Data shown Block Start

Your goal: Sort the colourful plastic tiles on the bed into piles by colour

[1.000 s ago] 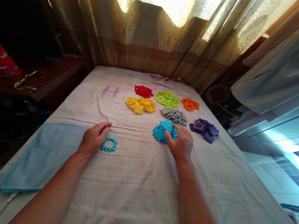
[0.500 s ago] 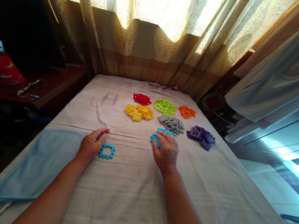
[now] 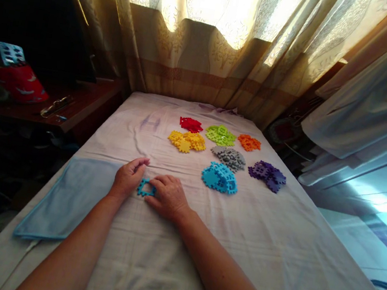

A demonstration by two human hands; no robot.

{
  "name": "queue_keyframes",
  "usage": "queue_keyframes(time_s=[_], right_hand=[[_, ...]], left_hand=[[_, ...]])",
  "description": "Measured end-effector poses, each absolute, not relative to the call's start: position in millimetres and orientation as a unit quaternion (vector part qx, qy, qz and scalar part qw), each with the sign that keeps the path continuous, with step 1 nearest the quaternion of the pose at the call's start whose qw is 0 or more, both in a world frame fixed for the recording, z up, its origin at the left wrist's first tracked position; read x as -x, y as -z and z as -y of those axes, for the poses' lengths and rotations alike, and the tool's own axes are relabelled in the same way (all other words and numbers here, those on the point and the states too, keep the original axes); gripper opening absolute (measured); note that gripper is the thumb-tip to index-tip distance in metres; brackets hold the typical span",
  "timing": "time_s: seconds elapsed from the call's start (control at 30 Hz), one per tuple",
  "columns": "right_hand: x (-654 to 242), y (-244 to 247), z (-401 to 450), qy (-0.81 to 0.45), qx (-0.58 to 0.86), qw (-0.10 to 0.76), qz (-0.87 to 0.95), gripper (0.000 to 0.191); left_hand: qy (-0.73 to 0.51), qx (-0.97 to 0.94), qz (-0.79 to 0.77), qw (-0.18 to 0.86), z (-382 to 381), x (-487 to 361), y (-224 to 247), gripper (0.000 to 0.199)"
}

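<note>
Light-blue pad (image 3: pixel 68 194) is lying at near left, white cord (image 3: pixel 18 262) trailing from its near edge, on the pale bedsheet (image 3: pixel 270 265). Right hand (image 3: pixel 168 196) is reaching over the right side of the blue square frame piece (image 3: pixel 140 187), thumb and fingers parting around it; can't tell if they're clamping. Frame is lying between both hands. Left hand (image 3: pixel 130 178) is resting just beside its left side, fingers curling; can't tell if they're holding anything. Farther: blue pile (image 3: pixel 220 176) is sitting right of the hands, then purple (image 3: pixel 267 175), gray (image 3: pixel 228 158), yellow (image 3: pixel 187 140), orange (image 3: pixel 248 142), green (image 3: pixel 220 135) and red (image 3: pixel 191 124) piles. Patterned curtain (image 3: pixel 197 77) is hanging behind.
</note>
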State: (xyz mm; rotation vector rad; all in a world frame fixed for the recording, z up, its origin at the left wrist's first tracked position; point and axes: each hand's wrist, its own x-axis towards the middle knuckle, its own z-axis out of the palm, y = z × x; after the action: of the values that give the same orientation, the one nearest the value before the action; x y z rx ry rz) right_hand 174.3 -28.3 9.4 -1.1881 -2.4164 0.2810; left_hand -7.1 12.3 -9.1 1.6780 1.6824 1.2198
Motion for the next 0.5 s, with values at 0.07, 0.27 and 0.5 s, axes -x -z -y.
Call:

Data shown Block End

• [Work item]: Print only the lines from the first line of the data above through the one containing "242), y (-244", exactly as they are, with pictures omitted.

• [Result of this exercise]:
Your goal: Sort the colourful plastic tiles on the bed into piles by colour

[1.000 s ago] 
[0.500 s ago] 
[now] 

A demonstration by two human hands; no robot.

{
  "name": "queue_keyframes",
  "usage": "queue_keyframes(time_s=[_], right_hand=[[_, ...]], left_hand=[[_, ...]])",
  "description": "Measured end-effector poses, each absolute, not relative to the call's start: position in millimetres and orientation as a unit quaternion (vector part qx, qy, qz and scalar part qw), each with the sign that keeps the path continuous, with step 1 nearest the quaternion of the pose at the call's start whose qw is 0 or more, both in a world frame fixed for the recording, z up, its origin at the left wrist's first tracked position; read x as -x, y as -z and z as -y of those axes, for the poses' lengths and rotations alike, and the tool's own axes are relabelled in the same way (all other words and numbers here, those on the point and the states too, keep the original axes); gripper opening absolute (measured); note that gripper is the thumb-tip to index-tip distance in metres; brackets hold the typical span",
  "timing": "time_s: seconds elapsed from the call's start (control at 30 Hz), one per tuple",
  "columns": "right_hand: x (-654 to 242), y (-244 to 247), z (-401 to 450), qy (-0.81 to 0.45), qx (-0.58 to 0.86), qw (-0.10 to 0.76), qz (-0.87 to 0.95), gripper (0.000 to 0.191); left_hand: qy (-0.73 to 0.51), qx (-0.97 to 0.94), qz (-0.79 to 0.77), qw (-0.18 to 0.86), z (-382 to 381), x (-487 to 361), y (-224 to 247), gripper (0.000 to 0.199)"

The output for this exercise is now complete.